Garlic growing nearby will repel aphids from fruit trees, roses, cucumbers, peas, lettuce and celery. A tea made from raw garlic cloves steeped in plain water and poured into the soil around your apple tree will help repel codling moths, carrot root fly, root maggots, snails and Japanese beetles. Bury capsules of time-release garlic near the base of your apple tree. This will keep deer away.
Planted under apple trees, chives decrease the chances of the tree contracting apple scab disease. Position the chives in a ring around the trunk, about 6 inches away. Planted this closely, chives will also discourage insects from climbing the trunk.
Nasturtiums are generally used to control whiteflies and squash bugs. Planted in a ring around an apple tree, they will attract wooly aphids to the nasturtiums, thereby minimizing the damage to your apple tree from these pests. Plant the nasturtiums in a ring about 2 feet from the trunk of the tree.
Clover attracts many beneficial insects, which are predators of insect pests that eat and destroy garden crops. Planted in a ring around apple trees, clover will attract predators that eat the wooly aphid.

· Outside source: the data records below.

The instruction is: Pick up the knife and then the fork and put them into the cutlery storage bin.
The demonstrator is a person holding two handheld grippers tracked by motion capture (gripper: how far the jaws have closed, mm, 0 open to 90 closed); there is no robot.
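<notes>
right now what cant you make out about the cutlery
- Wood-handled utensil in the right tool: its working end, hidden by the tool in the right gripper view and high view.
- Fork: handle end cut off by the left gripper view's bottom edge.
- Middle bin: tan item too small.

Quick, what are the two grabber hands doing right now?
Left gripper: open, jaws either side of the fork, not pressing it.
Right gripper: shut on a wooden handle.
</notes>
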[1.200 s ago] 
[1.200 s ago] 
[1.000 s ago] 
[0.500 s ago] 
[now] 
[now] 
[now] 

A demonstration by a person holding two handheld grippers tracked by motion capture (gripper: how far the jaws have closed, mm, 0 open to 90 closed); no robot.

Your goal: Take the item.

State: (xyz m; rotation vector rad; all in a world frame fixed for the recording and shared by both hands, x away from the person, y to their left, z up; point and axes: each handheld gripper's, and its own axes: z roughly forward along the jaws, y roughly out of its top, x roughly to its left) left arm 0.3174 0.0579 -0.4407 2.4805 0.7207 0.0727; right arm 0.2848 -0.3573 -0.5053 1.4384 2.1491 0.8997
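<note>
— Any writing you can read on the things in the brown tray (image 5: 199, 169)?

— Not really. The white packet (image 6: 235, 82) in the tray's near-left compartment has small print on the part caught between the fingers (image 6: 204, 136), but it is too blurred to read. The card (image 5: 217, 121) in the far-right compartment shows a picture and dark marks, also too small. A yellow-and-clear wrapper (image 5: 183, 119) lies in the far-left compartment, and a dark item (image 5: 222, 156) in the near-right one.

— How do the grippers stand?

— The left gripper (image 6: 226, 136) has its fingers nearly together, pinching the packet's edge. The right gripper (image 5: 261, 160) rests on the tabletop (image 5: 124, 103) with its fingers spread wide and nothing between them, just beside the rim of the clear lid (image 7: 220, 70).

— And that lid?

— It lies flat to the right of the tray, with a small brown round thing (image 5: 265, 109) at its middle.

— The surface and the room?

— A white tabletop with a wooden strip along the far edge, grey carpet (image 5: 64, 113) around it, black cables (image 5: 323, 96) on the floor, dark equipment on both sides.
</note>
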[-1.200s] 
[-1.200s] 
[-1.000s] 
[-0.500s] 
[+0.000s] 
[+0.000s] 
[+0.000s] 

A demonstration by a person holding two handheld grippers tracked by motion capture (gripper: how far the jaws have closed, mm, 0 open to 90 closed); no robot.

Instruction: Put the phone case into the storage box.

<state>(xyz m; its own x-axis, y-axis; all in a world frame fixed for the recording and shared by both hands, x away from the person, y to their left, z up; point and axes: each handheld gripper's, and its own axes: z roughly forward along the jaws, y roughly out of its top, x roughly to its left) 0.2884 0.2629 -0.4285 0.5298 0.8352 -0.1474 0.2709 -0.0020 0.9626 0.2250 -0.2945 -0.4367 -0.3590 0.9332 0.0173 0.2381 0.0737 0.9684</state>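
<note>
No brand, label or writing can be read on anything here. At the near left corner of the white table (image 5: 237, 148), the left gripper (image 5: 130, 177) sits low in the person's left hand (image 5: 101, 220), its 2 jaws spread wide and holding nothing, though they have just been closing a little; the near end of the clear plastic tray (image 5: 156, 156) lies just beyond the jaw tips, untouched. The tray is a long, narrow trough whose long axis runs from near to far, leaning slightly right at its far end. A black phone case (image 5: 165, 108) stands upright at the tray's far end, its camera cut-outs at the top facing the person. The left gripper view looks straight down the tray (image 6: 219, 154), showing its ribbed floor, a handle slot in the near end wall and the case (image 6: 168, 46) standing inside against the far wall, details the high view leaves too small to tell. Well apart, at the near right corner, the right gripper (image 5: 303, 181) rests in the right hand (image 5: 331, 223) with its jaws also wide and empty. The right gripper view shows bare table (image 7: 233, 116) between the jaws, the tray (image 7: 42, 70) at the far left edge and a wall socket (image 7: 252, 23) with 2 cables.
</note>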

Lavender has long been used as a moth deterrent indoors, keeping them away from wool clothing and linens. Planted under and around fruit trees, lavender can deter the codling moth from laying its eggs in the apple tree.
Plant leeks near apple trees and they will improve the growth of your tree. They also repel carrot flies. The leeks should be planted within 15 feet of the apple tree that you want to protect.